Stando alle voci di dissenso di Grecia, Italia e Francia registrate dai giornalisti di Der Spiegel, il paragone con il Terzo Reich deriva dagli sforzi della Germania tesi a salvaguardare i propri interessi economici. Benché i giornalisti del settimanale non tengano in conto questi paragoni, sostenendo che "nessuno assocerebbe la Merkel al Nazismo", aggiungono che "un’ulteriore riflessione sulla parola "Reich," o impero, non sarebbe poi così fuori luogo." È indubbio che la Germania eserciti una forte influenza che va ben al di là dei suoi confini, imponendo una politica di austerità su partner economici riluttanti.

I precedenti storici offrono lezioni inquietanti agli attuali padroni d’Europa. La Germania del Secondo Reich, formatosi con Bismarck e protrattosi sino alla sconfitta della Prima guerra mondiale, era in una situazione precaria: pur essendo divenuta la prima potenza d’Europa, non era sufficientemente forte da poter dominare il continente da sola. Secondo gli autori dell’inchiesta, la Germania oggi versa in una situazione simile.
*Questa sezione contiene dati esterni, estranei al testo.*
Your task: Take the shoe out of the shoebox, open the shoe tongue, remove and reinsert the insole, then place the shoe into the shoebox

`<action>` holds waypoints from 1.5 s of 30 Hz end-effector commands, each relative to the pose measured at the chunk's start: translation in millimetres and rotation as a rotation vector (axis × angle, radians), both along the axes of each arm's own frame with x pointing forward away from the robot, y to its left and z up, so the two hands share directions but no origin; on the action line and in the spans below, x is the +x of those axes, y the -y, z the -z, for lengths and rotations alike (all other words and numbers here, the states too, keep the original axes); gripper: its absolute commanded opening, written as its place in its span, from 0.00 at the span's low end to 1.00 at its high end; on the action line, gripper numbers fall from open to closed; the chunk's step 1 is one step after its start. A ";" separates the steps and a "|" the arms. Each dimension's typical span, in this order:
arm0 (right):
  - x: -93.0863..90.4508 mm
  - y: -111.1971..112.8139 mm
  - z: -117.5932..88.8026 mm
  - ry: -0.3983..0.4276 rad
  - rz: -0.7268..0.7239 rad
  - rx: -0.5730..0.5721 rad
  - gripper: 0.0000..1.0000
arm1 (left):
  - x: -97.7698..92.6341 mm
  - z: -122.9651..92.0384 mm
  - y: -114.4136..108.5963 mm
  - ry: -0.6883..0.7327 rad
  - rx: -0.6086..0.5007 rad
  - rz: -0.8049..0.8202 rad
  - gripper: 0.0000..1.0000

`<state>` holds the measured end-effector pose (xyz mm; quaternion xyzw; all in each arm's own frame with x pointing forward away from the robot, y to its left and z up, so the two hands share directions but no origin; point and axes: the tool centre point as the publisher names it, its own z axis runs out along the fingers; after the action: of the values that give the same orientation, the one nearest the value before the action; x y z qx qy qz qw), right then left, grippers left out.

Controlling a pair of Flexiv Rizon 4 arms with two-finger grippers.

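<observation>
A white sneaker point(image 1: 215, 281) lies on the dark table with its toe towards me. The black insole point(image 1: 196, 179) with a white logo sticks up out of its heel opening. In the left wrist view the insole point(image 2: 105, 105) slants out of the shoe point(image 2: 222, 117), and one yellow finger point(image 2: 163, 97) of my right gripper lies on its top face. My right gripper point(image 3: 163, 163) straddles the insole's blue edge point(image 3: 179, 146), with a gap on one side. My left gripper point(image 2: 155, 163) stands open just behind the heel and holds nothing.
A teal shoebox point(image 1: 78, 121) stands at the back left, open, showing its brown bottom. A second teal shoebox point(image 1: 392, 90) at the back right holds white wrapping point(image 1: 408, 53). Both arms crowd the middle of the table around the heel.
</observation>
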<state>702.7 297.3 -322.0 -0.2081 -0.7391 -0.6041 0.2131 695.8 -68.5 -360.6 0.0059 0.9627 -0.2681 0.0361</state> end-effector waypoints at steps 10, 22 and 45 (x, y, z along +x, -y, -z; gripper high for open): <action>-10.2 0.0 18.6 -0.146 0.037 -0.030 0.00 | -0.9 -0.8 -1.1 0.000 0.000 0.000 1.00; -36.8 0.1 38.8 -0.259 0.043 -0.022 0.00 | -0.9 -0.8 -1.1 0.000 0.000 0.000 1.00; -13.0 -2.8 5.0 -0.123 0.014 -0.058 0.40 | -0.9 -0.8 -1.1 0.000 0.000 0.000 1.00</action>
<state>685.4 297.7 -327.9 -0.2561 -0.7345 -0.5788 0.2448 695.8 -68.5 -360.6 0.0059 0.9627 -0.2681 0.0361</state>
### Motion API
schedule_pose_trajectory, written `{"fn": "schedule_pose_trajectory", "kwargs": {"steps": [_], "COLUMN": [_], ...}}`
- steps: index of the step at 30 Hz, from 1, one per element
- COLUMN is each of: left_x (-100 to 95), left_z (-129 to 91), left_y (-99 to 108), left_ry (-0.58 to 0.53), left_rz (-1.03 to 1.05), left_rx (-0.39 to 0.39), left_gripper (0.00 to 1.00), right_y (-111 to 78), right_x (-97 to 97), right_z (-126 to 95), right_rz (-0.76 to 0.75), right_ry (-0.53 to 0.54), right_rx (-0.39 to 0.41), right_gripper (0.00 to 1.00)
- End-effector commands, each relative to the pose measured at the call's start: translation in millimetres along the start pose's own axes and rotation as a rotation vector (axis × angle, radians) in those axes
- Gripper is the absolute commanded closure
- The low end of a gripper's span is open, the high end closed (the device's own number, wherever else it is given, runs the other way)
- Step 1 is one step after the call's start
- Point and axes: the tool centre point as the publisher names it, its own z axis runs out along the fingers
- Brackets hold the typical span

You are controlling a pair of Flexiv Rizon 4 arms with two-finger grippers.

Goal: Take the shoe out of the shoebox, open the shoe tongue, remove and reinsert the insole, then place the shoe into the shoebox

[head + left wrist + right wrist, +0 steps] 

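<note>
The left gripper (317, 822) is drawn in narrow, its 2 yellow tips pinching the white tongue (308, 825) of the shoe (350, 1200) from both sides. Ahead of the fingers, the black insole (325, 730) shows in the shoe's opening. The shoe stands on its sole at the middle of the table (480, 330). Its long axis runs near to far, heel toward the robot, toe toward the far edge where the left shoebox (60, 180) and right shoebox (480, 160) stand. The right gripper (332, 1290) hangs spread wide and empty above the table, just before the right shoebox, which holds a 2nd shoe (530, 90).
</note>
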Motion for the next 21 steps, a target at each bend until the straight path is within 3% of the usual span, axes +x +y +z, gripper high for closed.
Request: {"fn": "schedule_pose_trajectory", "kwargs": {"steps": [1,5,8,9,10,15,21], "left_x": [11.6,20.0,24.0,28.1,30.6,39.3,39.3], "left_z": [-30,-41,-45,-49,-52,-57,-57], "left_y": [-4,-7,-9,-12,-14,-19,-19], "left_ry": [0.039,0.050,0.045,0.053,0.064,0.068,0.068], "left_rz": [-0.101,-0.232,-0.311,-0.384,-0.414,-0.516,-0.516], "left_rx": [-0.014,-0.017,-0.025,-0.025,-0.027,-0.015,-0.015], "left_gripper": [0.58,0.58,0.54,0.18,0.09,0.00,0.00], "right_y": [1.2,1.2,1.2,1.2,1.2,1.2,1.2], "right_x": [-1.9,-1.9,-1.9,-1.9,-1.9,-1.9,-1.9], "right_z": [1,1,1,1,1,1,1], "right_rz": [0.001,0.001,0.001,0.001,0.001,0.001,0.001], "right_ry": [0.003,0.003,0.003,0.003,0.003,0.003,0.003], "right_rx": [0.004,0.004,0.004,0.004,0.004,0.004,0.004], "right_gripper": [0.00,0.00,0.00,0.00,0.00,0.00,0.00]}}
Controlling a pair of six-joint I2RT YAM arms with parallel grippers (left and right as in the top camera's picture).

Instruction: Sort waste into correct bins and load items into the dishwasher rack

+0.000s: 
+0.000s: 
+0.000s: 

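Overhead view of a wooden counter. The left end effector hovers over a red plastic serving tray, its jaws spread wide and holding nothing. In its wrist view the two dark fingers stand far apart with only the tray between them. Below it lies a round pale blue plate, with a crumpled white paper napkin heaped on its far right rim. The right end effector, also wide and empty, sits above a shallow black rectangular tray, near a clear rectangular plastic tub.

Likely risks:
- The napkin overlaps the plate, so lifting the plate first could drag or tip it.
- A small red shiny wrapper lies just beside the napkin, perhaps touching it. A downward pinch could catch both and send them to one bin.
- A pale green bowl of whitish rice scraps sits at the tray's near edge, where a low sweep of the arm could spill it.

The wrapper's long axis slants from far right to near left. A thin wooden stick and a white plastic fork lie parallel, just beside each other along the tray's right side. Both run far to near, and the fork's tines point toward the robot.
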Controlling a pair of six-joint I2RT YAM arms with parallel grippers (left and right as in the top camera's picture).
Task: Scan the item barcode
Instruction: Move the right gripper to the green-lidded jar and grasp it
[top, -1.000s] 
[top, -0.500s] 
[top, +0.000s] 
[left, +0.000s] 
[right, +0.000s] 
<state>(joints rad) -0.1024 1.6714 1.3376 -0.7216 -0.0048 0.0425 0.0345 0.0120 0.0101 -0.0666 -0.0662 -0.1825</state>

Con un surplus commerciale che si attesta sui 217 miliardi di euro, le esportazioni di capitali dalle banche tedesche hanno allargato i suoi interessi economici in tutta Europa. E mentre la Germania domina i suoi vicini, è eccezionalmente vulnerabile al collasso economico dell’Europa meridionale. Ancora una volta, è troppo grande e, al contempo, troppo piccola per guidare l’Europa efficacemente:

I creditori vogliono avere il controllo sui loro debitori nel timore di non rivedere più il loro denaro. La Germania potrebbe pagare i debiti della Grecia ma non quelli dell’Italia e della Spagna.

Rimane la domanda di come la Germania possa ricoprire meglio un ruolo guida in veste di nazione più potente d’Europa. I giornalisti di Der Spiegel concludono con l’opinione di Hans Kundnani, esperto di politica estera tedesca residente a Londra, che afferma: “Una potenza egemone vera come gli Stati Uniti non detta solo norme, ma crea incentivi per coloro che governa affinché rimangano parte del sistema”. Per fare ciò, occorre creare un sistema a vantaggio di tutti i suoi membri, rinunciando a perseguire gli interessi a breve termine a favore di una politica economica più magnanima.